Solheim urged all stakeholders to take the opportunity to prosper and inspire deeper national commitments in support of the Paris Agreement through the 2018 Global Climate Action Summit happening in San Francisco on Sept. 12-14.
The Summit will showcase climate action around the world, along with bold new commitments, to give world leaders the confidence that they can go even further by 2020.
Its five headline challenge areas are healthy energy systems, inclusive economic growth, sustainable communities, land and ocean stewardship and transformative climate investments.
“We need to do a lot more to fight climate change, but we have seen a lot of progress in key areas, particularly in three areas namely energy, agriculture and urban planning,” Solheim pointed out. One of the most significant improvements in the energy sector is the establishment of solar-powered technologies.
Indigenous Peoples and renewable energy
In an event organized by the Indigenous Peoples (IPs) Major Group for Sustainable Development on the sidelines of the Global Climate Action Summit, it discussed how IPs are involved in the establishment of renewable energy technologies in off-grid communities.
UN Special Rapporteur on the Rights of IPs Vicky Tauli-Corpuz emphasized the need to have a rights-based renewable energy program for IPs to be able to truly contribute to global climate action and achieve the sustainable development goal on energy.
She pointed out as an example the community-based energy systems (CBRES) in the Cordillera Administrative Region. CBRES are small and decentralized energy supply systems usually built in poorest communities with significant participation of organized communities and multi-stakeholder support, which are owned, managed and sustained by local organizations.
According to IPs Major Group for Sustainable Development co-convenor Joan Carling, “a number of micro-hydro projects have been established especially in mountainous areas using available sources, such as rivers for some time now.”

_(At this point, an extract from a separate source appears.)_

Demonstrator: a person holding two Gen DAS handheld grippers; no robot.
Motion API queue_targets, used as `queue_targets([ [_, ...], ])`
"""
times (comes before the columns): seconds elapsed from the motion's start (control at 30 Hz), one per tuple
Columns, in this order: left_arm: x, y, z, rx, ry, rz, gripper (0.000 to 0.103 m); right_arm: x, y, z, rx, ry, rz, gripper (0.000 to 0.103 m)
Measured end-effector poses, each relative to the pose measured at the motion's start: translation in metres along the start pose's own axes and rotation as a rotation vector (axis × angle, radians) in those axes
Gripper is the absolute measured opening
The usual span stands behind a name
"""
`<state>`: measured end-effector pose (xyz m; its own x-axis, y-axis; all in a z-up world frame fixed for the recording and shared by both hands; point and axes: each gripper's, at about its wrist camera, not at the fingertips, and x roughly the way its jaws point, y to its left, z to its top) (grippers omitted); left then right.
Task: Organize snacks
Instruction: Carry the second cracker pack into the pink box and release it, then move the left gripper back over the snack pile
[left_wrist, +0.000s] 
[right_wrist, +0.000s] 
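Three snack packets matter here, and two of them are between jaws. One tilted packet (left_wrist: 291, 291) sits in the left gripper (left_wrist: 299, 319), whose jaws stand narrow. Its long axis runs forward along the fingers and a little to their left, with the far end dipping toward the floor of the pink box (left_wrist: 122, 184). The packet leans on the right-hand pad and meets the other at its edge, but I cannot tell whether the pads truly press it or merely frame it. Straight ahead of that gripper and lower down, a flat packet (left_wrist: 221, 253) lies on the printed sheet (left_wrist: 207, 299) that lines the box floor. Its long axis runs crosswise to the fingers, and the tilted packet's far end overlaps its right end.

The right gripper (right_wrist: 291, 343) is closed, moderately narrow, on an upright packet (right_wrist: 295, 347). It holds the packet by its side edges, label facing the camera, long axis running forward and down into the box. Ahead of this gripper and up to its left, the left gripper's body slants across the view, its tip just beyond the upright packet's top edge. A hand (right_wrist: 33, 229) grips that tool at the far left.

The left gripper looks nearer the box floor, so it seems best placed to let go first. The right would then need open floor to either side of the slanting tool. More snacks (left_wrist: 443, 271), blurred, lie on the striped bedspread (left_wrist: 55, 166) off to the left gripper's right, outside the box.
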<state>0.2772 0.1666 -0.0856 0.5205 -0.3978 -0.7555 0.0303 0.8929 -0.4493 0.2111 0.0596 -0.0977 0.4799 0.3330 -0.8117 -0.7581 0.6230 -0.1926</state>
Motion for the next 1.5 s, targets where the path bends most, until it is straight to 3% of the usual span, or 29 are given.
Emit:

“For example, CBRES have been established in Cordillera, along the Chico River and its tributaries, to provide electricity in areas that were not yet reached by electricity,’ she said. Some of these projects have been established in Mountain Province, Abra and Kalinga.
In many off-grid areas in the Philippines, CBRES, such as micro-hydro, hydraulic ramp pumps, wind, solar and biomass-fired systems have been established for community and household use.
“We are looking into expanding the initiative in other areas in the Philippines, particularly in Mindanao, as more communities are asking for assistance to establish CBRES,” Carling said.
However, one of the challenges they are experiencing in implementing the project is the maintenance of the technology.
“We have to ensure that there are community members trained to the maintenance of the technology. Community-organizing and strengthening should be continuous to ensure ownership. The communities should also be responsible in running and maintaining this kind of projects.
IPs as partners against climate change
Carling said the contribution of IPs in the global fight against climate change should not be taken for granted.
“IPs have the lowest carbon footprint so they have the lowest contribution to climate change. We are also the most resilient because of the condition of our communities, (which taught us) how to adapt. We have a lot of traditional knowledge on adaptation and resilience that we can share to the world. Mostly, IPs are capable of sustainable resource management and conservation,” she said.
“We have to see where the frontiers of natural resources are. It is in the indigenous territories and that is not a coincidence. It is because of our lifestyle, culture, and sustainable practices. We have to protect those because if not, the impact of climate change could worsen,” she added.
“Those are the contributions of IPs that the world has to recognize and protect,” she pointed out.
During the summit and over the coming months, the contribution of states and regions, cities, businesses, investors and civil society, also known as “non-party stakeholders,” to national and international efforts to address climate change are expected to be launched.